DIRECTIONS:
Each line from the opening of the material through the line holding "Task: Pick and" needs to be returned exactly, with the pictures left out.

-- DATA EXTRACT follows --

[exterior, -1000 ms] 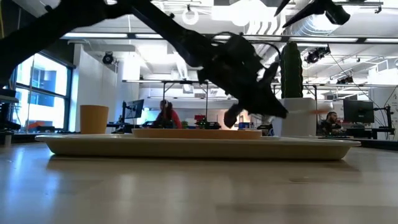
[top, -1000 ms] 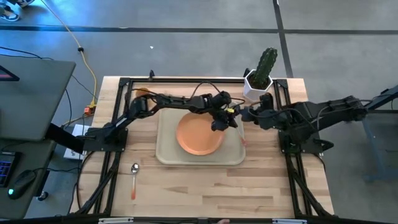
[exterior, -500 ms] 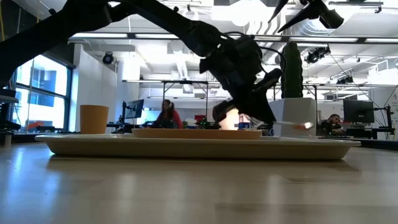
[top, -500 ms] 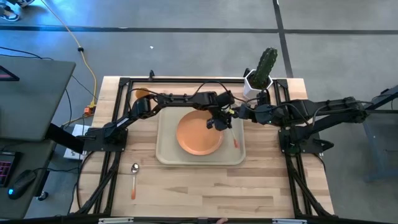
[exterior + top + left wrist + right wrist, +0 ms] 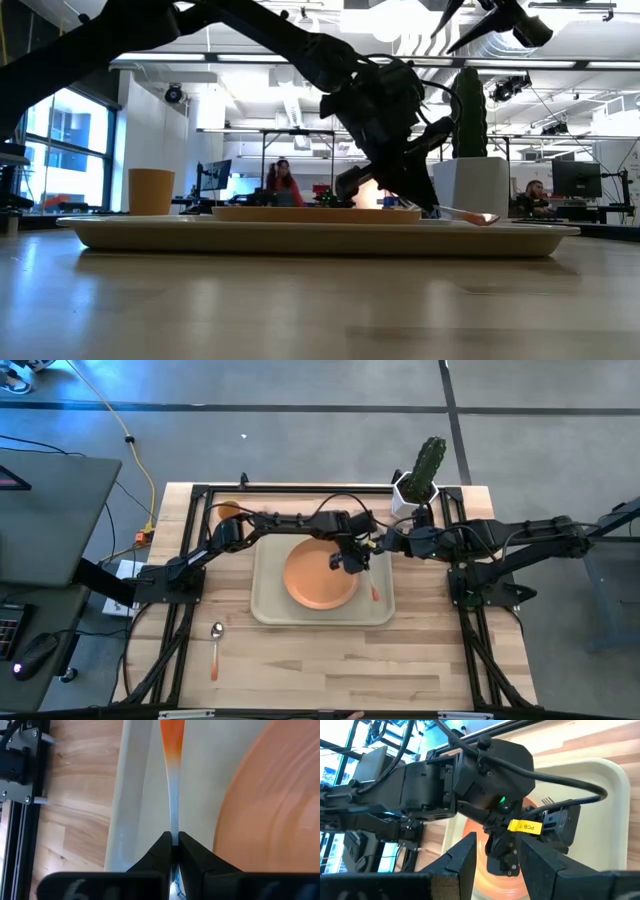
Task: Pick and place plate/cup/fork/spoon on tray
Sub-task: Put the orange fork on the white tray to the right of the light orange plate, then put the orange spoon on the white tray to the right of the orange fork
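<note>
Left gripper [image 5: 352, 560] reached across the beige tray [image 5: 268, 605], low over its 3 o'clock side, fingers [image 5: 161, 851] clenched on the silver neck of the fork [image 5: 373, 587]. Tines hidden between and behind those fingers in the left wrist view; only the slim metal shaft and the start of the orange-red handle visible there, cut off by the picture's edge. From above, just the handle seen as a thin red sliver on the tray floor between the orange plate [image 5: 320, 575] and the tray's 3 o'clock rim. At table height, handle end [image 5: 478, 218] low at the tray rim, touching or not impossible to tell.

Plate lying flat in the middle of the tray, its 2 o'clock edge covered by the left gripper from above. Orange cup [image 5: 229, 511] standing upright on bare wood off the tray's 10 o'clock corner, partly masked by the left arm. Spoon [image 5: 216, 645] on the table off the tray's 7 o'clock corner, bowl toward the tray, handle pointing away.

Right gripper [image 5: 492, 857] held just off the tray's 2 o'clock corner, close to the left wrist, fingers [image 5: 462, 862] spread apart and empty. Small cactus in its white pot [image 5: 420, 478] behind it at the table's 1 o'clock corner.
</note>
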### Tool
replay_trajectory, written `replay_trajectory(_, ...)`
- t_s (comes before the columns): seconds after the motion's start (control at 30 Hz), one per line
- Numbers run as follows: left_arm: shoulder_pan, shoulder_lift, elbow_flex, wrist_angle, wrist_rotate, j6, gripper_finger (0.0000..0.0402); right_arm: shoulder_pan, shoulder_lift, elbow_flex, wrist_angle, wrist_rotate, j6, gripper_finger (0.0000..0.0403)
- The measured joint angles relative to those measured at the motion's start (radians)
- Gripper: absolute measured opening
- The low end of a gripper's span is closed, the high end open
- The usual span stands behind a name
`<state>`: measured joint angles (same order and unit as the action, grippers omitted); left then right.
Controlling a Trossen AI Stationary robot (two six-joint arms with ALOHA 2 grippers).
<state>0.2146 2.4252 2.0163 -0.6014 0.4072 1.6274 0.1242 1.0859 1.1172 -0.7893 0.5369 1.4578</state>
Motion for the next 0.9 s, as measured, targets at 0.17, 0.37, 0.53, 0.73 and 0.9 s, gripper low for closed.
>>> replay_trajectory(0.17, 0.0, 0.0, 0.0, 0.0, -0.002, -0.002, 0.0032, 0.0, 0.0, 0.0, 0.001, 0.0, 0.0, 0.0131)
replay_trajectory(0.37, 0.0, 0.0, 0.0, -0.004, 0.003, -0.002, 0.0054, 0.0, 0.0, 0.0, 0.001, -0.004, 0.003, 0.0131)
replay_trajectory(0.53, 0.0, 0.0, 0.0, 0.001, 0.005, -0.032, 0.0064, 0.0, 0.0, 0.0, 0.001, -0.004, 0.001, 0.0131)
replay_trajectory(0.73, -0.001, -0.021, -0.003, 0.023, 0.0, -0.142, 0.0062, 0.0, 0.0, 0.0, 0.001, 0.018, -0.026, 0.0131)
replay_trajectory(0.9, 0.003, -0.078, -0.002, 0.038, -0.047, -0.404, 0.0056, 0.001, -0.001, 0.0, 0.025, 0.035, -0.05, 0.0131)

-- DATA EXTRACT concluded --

RESPONSE BELOW:
[exterior, -1000 ms] 
[top, -1000 ms] 
[exterior, -500 ms] 
[top, -500 ms] 
[exterior + top + left wrist + right wrist, +0 ms] 
Task: Pick and place plate/cup/fork/spoon on tray

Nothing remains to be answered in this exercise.